Le premier album de Wet Leg, hype appelée à se dégonfler rapidement ou pas ?
Wet Leg ont au moins réussi à nous apprendre que l’île de Wight n’est pas seulement le lieu où des hippies se sont rassemblés à la fin des années ’60 pour un fameux festival musical, mais aussi une île habitée par de vrais gens, avec même certains qui se lancent dans la musique. Apparues dans le paysage il y a un an avec leur premier single, Chaise Longue, qu’on retrouve en début de ce premier album, Rhian Teasdale et Hester Chambers ont immédiatement suscité un engouement forcément déraisonnable. Car Chaise Longue fait partie de la ribambelle de titres ultra-malins dont l’histoire de la pop est jalonnée, avec texte sarcastique, phrasé-parlé, refrain mi-métronomique mi répétitif avec trois mots qui tournent en boucle qu’on trouve amusants de reprendre à l’envi. Avec le timing de sa sortie, beaux jours et relâchement des mesures anti-covid les plus restrictives, la hype pouvait s’installer sans contraintes. Par la suite, Wet Dream, leur second single, avait déjà réussi l’exploit de prolonger l’engouement avec un titre impeccablement catchy, bien calé entre dynamique pop indé canaille et refrain dansant à même de mettre à peu près tout le monde d’accord.
Avec la sortie de ce premier album, les deux filles étaient cette fois-ci plus ou moins au pied de leur Everest car, après les louanges pas forcément volés mais naturellement excessifs, la horde des énervés prêts à tirer le phénomène en plein vol histoire de les ranger au rang d’anecdote éphémère était au garde à vous. Et force est de reconnaître qu’en termes d’accueil, Wet Leg réussit un nouvel exploit en s’attirant une quasi-unanimité critique positive, allant même régulièrement à qualifier ce premier album de classique immédiat. Disons-le tout de suite, l’excès est toujours de mise mais doit s’apprécier à l’aune de la bonne surprise que constitue la tenue de ce disque. Car, s’il ne recèle aucun génie à proprement parler, il donne à entendre une belle collection de pop songs bien écrites, joliment interprétées, dans un bel équilibre.

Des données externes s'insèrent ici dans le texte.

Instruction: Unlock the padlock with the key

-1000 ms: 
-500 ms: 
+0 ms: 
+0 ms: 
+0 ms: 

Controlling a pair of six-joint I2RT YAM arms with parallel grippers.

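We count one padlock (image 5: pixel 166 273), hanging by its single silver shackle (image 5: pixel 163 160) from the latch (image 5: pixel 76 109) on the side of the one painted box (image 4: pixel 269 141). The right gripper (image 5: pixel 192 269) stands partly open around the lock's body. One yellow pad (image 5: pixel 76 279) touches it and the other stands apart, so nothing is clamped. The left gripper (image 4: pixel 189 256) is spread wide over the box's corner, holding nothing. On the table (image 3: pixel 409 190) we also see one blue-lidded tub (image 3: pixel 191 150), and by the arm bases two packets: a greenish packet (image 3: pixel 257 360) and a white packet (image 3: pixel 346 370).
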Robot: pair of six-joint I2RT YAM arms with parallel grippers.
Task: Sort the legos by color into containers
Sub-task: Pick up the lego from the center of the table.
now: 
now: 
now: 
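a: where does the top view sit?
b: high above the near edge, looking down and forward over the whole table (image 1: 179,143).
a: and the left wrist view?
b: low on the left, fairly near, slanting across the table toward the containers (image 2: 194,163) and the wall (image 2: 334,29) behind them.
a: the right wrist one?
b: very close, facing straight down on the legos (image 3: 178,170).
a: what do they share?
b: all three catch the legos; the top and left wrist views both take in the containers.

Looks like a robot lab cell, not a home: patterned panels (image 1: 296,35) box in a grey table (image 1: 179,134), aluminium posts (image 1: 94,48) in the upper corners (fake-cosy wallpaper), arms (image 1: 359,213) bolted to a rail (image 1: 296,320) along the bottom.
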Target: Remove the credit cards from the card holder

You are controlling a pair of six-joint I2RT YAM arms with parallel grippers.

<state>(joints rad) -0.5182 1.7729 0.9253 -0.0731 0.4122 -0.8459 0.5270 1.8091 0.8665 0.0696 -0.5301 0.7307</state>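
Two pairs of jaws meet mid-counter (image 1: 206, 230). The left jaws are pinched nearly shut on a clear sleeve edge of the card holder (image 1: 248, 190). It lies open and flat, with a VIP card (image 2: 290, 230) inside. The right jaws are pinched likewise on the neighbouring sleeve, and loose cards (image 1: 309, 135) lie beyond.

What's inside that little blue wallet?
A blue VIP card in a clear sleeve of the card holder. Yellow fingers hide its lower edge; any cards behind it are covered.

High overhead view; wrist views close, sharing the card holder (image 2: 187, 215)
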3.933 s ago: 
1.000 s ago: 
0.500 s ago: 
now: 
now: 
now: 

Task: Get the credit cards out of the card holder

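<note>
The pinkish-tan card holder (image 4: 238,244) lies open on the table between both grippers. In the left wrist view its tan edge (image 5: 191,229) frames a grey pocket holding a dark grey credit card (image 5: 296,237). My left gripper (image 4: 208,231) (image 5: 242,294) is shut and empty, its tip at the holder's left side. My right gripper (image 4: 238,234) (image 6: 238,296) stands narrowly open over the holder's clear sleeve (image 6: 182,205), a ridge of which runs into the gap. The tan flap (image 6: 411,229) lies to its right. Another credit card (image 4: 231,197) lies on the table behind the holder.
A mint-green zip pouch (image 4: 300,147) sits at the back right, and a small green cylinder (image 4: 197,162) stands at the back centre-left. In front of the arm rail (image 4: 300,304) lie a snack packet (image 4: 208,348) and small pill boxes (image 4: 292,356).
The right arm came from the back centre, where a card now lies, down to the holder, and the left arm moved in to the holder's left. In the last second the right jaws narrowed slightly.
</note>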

Les principaux écueils sont ainsi tous évités. Le duo ne cherche pas à s’acheter une légitimité indé excessive mais s’approprie à bon escient des guitares catchy de temps en temps, sur Oh No ou Angelica. Le duo évite aussi de foncer tête baissée sur les cinq premiers titres pour fatalement s’essouffler par la suite, limite peut-être la plus récurrente des premiers albums. Les filles sont à l’aise dans les dynamiques ébouriffantes comme dans celles plus alanguies et doucement planantes, l’excellent I Don’t Wanna Go Out en étant le meilleur exemple, tout comme Loving You. Le reste du temps, le duo évolue dans un registre pop limpide, toujours souligné par des textes directs, pleins d’humour et de sagacité. A l’arrivée, on obtient un disque solaire, encore une fois parfait pour la saison, léger mais loin d’être inconsistant. Peut-être pas un classique mais un jalon dans cette année musicale, incontestablement.